● **AIM OF THE TASK**
Say how many lines of the data below have the word "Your" in them. Add nothing else.

[Entries taken from a collection]
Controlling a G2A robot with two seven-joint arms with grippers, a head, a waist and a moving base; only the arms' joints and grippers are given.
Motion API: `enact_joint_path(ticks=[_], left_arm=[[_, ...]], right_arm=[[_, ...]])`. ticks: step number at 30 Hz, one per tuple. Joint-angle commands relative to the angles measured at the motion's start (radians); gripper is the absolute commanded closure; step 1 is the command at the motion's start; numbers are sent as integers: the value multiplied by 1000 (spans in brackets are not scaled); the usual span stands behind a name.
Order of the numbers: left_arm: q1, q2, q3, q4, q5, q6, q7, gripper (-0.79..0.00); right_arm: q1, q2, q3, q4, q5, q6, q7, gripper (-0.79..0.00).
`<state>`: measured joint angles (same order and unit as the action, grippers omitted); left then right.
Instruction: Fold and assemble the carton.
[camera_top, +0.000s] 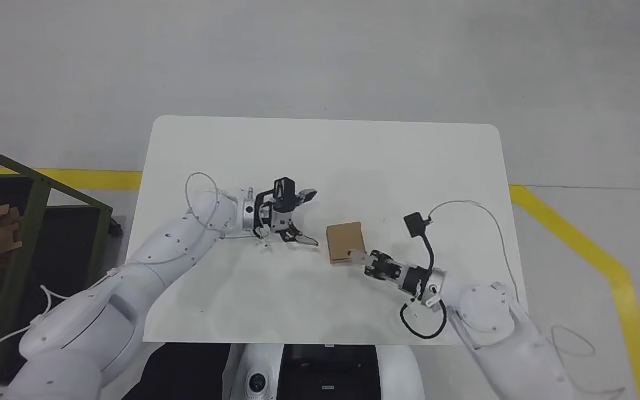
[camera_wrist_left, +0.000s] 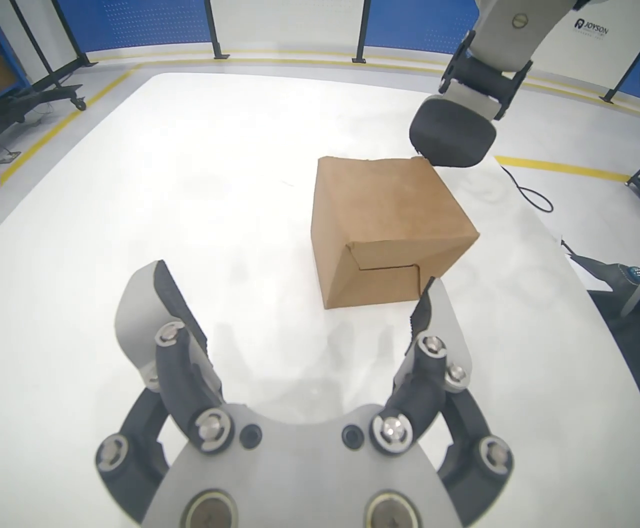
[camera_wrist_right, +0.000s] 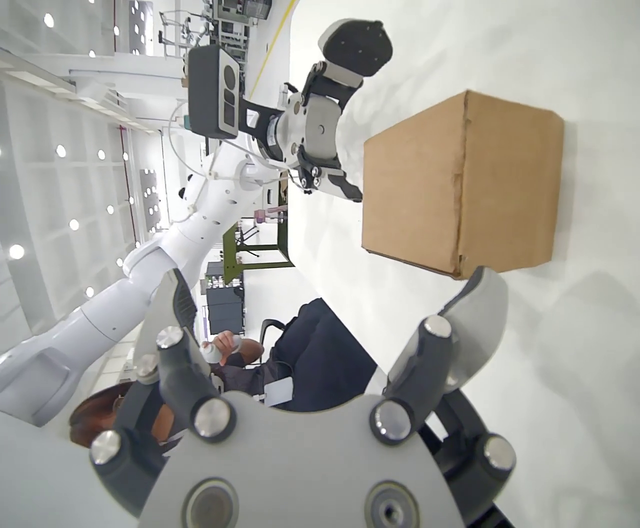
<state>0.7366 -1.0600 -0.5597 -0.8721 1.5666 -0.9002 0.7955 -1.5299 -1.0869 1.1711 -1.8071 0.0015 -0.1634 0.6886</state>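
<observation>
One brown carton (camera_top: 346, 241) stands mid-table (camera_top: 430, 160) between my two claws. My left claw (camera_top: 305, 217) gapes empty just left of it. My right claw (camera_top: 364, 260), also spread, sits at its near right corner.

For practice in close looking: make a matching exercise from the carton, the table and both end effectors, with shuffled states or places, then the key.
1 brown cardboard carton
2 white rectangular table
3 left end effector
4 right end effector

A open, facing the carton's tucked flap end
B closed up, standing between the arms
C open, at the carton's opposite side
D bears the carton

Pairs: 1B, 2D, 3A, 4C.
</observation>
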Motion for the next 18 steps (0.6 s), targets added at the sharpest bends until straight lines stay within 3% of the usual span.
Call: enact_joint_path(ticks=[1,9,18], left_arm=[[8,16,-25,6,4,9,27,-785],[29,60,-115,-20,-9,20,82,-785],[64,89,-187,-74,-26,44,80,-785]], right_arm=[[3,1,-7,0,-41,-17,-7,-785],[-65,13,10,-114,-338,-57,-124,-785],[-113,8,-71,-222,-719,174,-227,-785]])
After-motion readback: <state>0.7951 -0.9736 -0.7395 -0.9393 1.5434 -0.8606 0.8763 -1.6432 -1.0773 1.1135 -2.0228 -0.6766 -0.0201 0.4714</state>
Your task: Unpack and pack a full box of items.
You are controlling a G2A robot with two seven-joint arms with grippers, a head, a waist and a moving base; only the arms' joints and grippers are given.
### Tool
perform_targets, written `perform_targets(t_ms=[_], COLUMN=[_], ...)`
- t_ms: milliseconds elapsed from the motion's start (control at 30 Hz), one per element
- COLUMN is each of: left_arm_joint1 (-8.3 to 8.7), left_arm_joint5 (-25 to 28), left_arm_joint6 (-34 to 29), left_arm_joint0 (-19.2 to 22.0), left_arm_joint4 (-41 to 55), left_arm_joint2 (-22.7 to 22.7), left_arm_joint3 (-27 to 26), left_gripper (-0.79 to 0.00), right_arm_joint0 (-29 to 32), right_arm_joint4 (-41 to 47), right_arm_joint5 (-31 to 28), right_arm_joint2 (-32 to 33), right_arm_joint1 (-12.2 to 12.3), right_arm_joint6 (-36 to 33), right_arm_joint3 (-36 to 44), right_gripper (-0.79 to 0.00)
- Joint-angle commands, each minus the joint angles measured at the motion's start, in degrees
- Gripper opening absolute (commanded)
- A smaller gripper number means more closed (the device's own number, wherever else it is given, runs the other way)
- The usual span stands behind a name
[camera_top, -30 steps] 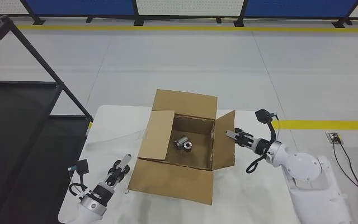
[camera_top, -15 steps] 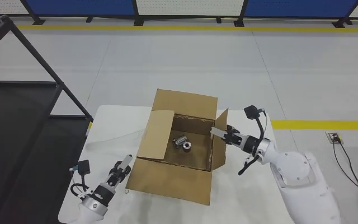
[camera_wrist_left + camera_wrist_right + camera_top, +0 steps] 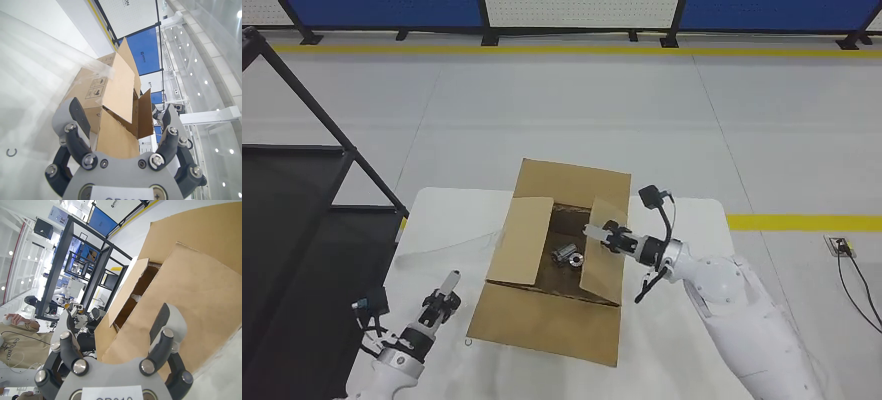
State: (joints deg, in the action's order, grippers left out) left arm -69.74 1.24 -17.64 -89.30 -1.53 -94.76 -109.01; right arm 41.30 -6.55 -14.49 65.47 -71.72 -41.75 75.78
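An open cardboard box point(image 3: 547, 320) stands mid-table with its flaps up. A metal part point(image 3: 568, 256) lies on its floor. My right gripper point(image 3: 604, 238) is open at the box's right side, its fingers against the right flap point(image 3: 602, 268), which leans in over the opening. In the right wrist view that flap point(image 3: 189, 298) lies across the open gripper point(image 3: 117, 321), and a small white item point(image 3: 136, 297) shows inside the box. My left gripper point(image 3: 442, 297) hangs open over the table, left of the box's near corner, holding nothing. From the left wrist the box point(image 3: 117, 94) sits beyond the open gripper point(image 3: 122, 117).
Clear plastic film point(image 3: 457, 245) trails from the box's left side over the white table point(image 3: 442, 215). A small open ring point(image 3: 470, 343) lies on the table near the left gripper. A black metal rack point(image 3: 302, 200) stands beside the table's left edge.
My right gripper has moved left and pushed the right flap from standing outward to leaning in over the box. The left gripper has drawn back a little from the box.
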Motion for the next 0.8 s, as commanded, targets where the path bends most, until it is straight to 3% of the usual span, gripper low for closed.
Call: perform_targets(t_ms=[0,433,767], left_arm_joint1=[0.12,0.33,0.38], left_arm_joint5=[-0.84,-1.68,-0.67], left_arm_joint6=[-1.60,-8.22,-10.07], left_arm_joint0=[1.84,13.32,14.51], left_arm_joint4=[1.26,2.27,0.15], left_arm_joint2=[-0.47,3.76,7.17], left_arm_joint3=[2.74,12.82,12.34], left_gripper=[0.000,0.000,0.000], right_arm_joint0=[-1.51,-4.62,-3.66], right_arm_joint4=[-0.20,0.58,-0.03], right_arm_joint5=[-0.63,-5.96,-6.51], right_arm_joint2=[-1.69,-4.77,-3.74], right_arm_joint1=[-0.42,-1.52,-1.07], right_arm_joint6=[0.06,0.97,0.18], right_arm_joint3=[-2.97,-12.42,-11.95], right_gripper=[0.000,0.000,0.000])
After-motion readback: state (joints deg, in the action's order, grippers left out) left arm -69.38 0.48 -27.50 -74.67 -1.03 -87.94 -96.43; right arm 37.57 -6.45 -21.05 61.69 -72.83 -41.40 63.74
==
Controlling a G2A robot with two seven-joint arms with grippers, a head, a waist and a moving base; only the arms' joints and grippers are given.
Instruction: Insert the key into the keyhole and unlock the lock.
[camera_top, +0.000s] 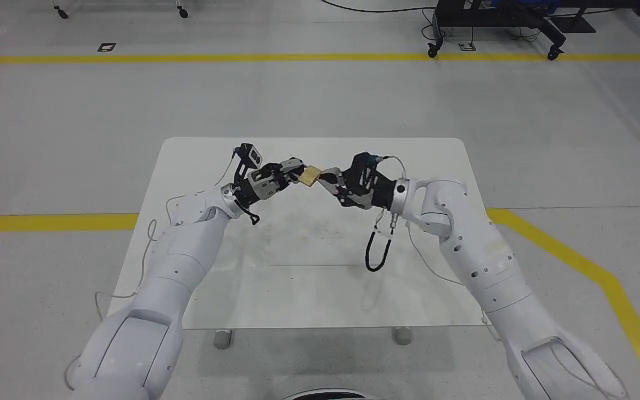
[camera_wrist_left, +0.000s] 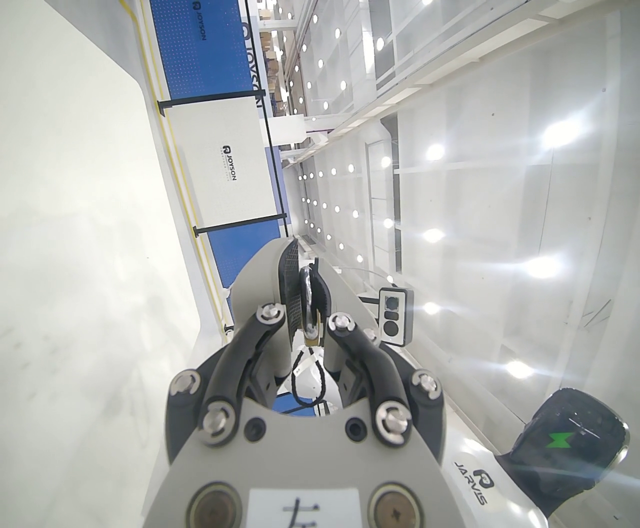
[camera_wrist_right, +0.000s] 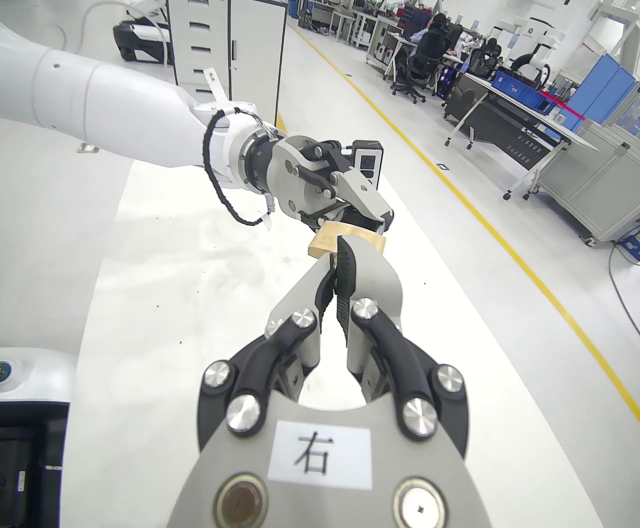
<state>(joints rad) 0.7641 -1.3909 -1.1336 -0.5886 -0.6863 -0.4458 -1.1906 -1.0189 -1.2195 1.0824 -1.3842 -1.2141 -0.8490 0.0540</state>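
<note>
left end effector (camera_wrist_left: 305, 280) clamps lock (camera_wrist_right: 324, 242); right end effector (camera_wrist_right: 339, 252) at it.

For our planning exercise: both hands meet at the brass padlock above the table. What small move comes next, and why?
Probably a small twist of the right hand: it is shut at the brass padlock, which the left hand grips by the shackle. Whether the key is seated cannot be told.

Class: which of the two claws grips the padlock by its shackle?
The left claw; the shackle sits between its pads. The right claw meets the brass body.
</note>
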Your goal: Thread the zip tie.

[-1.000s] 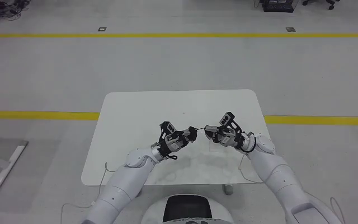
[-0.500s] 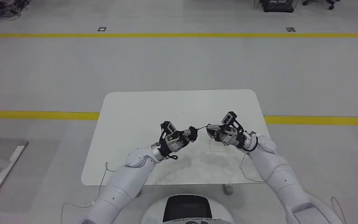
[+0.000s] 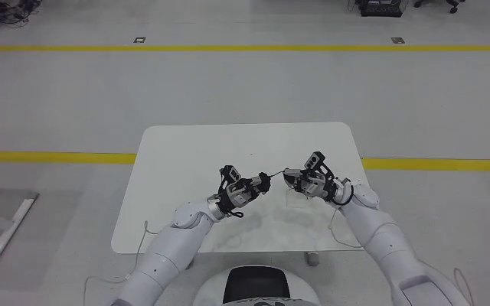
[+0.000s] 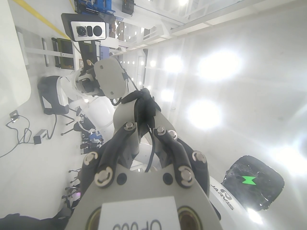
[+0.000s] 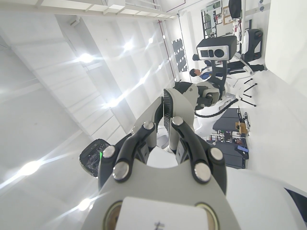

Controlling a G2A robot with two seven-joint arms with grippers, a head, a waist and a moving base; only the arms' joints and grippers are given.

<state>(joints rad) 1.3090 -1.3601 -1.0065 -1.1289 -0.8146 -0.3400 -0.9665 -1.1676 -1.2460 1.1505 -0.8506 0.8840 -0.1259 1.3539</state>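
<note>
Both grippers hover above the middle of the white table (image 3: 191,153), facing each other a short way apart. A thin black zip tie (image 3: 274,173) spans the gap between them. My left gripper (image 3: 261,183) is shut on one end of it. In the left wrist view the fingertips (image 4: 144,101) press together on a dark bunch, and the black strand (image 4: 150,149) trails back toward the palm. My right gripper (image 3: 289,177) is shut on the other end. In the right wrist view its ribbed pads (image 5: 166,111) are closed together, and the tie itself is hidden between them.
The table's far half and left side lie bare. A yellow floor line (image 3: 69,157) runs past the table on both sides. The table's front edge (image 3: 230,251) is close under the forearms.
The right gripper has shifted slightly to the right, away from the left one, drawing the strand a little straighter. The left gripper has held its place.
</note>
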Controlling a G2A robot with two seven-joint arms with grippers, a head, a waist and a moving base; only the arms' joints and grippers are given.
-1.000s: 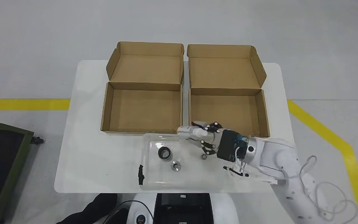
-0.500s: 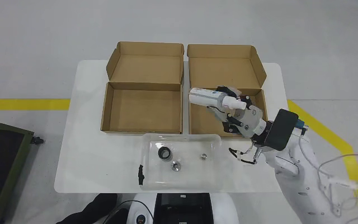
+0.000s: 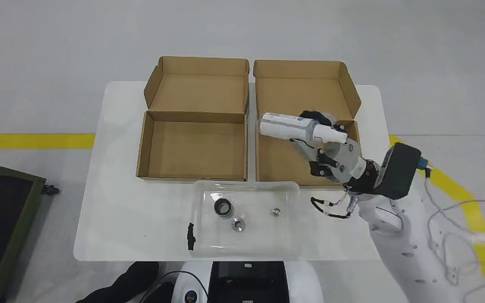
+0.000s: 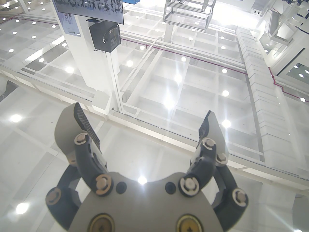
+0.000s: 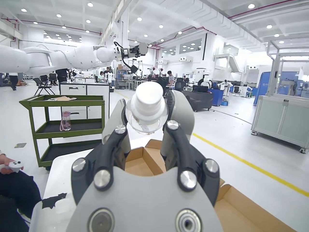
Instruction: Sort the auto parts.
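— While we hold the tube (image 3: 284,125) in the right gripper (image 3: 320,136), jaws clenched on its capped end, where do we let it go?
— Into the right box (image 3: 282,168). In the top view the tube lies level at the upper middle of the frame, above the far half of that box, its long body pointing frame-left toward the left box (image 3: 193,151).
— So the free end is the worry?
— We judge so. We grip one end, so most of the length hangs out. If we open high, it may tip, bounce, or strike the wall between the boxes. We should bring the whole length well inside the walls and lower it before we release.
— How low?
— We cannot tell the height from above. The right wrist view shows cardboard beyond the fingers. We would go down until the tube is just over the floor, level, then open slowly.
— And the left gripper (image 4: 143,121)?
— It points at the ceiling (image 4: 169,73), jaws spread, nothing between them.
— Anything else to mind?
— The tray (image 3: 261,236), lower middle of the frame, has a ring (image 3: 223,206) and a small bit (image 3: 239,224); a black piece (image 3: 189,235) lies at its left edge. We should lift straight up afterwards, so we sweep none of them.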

● **RESPONSE**
2